How the Brandon Sun tackles longform
Sitting on the web desk in the middle of the newsroom, I am constantly reminded of our tiny, but extremely talented team at the Sun.
On a regular day, I deal with almost everything that involves the web, but my role as both a product manager and newsroom developer is to listen for good ideas floating around the “Sungeon,” help bring structure to these casual discussions and guide potential ideas into fully-fledged projects.
Being a better listener in the newsroom and learning how to collaborate has been the key to helping bringing these projects to life. In many cases, these stories are self-driven and the success of our work over the last year and a half has allowed us to chase more of these longform features.
In the beginning, we set unrealistic two week deadlines, around the time it would take to ship a production-ready project, which included the time it would take to design, build, test and corral all of the project’s moving parts.
One of the challenges of working in a small newsroom is that on a normal day, I can be tasked with several duties — social programming, community management, homepage curation, which encompass my official title as “online co-ordinator” leaving a few hours, if any at all, to actually code.
It has taken many baby steps to ease the newsroom into this process, but some of the positives include a better understanding that projects often take months to complete, clearer project expectations and deadlines, frequent check-ins in-person and on Slack along with bi-weekly editorial meetings.
Reporters have also been tasked, on a rotating basis, to chase bigger, more ambitious stories that go well beyond the scope of our regular daily reporting in hopes that more collaboration in the newsroom will bring fresh ideas to their beats. These online versions of the story now dictate when the story should be expected to appear in print — and not the other way around.
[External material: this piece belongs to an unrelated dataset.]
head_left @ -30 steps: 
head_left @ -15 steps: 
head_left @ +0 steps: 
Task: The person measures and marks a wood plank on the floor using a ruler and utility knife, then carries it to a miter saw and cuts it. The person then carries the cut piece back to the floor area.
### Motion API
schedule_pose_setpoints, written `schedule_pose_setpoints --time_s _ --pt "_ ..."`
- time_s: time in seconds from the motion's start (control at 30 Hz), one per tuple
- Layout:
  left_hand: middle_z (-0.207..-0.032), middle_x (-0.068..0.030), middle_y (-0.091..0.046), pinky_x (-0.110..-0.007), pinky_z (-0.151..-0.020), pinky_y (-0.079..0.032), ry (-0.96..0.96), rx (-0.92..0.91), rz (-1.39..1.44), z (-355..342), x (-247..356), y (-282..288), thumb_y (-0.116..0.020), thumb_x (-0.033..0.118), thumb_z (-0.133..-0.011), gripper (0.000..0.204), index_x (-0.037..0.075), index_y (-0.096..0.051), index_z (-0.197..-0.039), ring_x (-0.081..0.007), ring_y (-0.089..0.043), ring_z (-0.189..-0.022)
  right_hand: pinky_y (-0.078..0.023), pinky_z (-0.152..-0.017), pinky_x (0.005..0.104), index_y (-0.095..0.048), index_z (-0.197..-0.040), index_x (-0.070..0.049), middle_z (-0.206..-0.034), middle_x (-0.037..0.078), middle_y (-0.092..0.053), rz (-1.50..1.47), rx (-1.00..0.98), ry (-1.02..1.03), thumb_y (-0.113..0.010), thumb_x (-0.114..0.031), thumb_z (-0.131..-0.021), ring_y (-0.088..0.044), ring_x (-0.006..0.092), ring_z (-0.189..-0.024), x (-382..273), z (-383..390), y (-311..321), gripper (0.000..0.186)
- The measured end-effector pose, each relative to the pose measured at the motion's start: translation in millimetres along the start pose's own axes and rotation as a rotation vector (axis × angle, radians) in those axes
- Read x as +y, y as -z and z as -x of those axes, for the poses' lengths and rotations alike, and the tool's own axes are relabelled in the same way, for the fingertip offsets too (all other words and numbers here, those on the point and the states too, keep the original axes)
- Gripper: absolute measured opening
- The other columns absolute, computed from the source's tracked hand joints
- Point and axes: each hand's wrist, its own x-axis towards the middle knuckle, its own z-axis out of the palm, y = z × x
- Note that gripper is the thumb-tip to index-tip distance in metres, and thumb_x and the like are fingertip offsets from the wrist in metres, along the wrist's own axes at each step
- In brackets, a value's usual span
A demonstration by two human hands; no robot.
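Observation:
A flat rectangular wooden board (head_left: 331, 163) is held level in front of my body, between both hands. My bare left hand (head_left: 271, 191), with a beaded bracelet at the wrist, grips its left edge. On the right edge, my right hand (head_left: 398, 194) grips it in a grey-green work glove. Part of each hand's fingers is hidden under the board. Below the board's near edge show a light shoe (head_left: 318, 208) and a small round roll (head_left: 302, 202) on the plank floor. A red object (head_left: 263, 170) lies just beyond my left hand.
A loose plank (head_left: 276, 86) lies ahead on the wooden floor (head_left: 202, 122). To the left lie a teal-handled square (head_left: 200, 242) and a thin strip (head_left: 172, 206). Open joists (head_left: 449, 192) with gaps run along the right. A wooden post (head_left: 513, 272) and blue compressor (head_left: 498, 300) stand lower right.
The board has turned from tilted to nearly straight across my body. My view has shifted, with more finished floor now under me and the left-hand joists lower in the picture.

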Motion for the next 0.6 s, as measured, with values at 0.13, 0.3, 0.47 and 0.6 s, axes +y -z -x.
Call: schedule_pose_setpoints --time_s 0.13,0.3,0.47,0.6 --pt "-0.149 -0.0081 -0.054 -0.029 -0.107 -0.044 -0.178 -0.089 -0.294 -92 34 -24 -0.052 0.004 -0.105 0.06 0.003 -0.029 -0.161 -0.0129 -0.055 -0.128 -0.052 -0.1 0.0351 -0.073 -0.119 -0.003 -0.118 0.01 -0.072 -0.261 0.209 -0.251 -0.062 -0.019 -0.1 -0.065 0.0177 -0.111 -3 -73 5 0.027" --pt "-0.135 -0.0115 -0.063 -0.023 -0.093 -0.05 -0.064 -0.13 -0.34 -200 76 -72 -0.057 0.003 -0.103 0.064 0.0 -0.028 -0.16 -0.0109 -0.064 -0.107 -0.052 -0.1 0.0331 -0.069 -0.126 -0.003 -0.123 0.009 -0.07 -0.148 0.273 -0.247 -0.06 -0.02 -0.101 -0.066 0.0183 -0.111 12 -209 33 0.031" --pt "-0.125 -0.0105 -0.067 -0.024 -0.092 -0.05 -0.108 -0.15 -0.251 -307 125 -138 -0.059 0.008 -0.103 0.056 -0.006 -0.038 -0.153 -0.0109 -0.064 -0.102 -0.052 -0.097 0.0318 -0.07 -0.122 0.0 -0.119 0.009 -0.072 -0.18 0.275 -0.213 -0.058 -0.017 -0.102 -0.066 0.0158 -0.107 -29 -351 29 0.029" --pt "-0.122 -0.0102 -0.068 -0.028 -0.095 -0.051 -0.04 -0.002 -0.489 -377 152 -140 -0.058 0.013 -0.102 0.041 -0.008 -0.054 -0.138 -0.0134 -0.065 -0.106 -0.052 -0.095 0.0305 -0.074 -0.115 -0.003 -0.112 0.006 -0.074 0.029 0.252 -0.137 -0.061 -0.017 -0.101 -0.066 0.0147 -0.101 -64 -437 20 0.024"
The reception from our work online has been extremely positive and with each new iteration of our design, we are looking at adding more new and reusable components to our growing library and adjusting our front-end web development tools where we deem appropriate.
In developing these one-page sites, we have made some distinct editorial choices from our sister publication, the Winnipeg Free Press.
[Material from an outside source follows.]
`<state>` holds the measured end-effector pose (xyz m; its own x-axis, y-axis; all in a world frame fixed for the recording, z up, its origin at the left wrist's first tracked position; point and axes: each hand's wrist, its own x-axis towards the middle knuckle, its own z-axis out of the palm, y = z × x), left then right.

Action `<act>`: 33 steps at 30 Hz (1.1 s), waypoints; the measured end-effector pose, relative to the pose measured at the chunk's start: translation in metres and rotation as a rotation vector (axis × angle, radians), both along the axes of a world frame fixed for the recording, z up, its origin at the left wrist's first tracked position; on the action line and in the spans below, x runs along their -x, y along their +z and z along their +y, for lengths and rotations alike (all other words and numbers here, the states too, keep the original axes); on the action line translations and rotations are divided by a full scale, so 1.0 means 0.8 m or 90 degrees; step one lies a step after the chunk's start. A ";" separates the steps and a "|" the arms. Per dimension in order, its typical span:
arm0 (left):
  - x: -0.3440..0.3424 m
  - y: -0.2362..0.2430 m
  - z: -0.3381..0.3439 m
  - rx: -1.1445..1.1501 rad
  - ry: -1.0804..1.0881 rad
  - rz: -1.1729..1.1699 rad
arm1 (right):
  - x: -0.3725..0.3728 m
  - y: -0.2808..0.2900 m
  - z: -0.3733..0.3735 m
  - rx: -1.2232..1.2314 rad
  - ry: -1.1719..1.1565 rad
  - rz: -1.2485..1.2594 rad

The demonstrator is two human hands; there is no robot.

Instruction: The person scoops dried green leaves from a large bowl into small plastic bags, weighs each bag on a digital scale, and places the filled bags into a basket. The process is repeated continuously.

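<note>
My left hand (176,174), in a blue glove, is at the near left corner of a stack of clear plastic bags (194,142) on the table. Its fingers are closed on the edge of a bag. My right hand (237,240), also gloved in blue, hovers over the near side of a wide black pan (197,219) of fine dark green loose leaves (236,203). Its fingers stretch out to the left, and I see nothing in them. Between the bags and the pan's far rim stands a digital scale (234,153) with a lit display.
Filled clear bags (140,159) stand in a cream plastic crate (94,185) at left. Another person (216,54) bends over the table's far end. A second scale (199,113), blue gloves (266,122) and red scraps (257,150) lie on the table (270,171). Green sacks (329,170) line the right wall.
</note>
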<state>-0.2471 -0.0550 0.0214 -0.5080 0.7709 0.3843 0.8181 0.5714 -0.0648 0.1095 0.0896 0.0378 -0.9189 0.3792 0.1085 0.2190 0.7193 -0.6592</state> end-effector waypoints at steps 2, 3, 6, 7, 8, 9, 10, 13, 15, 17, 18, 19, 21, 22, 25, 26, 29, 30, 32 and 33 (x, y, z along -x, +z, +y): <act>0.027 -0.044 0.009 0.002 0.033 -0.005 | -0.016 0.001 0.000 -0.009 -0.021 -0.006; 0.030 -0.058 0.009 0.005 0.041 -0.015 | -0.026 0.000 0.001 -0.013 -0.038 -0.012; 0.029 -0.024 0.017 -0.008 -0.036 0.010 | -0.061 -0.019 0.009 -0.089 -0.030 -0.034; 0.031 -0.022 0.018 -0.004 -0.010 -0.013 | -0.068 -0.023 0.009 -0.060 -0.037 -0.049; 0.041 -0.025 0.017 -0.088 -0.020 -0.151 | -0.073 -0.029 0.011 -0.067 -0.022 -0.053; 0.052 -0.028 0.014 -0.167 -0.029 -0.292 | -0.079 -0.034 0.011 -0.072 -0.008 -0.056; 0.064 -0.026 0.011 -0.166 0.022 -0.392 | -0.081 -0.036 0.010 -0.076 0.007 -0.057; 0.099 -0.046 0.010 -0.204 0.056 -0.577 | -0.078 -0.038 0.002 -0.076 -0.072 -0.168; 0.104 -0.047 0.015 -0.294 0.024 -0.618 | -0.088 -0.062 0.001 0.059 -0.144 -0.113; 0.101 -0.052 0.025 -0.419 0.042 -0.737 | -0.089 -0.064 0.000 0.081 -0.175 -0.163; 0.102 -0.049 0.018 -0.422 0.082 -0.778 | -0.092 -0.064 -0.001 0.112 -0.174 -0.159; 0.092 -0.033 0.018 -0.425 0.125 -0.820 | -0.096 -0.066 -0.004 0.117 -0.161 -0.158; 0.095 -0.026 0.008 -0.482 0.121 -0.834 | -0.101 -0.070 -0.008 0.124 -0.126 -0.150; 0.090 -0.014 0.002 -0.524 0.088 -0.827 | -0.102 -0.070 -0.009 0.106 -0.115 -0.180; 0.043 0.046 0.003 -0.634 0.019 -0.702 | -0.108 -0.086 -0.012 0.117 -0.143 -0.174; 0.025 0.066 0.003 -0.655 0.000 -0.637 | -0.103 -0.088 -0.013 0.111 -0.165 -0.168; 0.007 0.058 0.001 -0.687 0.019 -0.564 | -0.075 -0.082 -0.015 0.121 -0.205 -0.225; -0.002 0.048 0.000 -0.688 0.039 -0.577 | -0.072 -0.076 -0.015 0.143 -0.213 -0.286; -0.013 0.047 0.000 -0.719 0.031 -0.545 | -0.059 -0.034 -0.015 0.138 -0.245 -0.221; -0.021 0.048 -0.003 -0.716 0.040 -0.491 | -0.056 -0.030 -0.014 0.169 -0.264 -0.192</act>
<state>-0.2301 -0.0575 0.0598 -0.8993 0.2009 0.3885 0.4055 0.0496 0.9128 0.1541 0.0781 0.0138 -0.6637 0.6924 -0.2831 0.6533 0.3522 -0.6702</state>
These choices give us the freedom to work in a front-end dev environment we are familiar with, instead of being forced into the constraints of our current Java-based content management system.
Currently, Gulp, Sass and Amazon S3 play a big part in our projects, but in the near future we are looking into using Jekyll, Bootstrap and Webpack to help scaffold our sites, along with developing our own style guide to create a more consistent and cohesive style in print and online.
For reporters new to this process, the work still left to be done well after their story was written was eye-opening.
Now, when talking about these projects our conversations range from iterative design to improving user experience and the best approaches to sharing our content online — and we admit we still have a long way to go.
During this yearlong process, I’ve become much better at jumping into the conversation earlier to get a head start on planning and also not being afraid to ask for what is needed as the project nears completion.
In doing so, we’ve been able to improve on our projects each time, beginning with “Breaking Faith”, “The Runaways” and culminating in “A Brother’s Secret” — the third and most polished version of the template.
Our next big project, a short documentary series will put the spotlight on western Manitoba’s veterans, who were recently awarded France’s highest honour for their sacrifices in Normandy during the Second World War.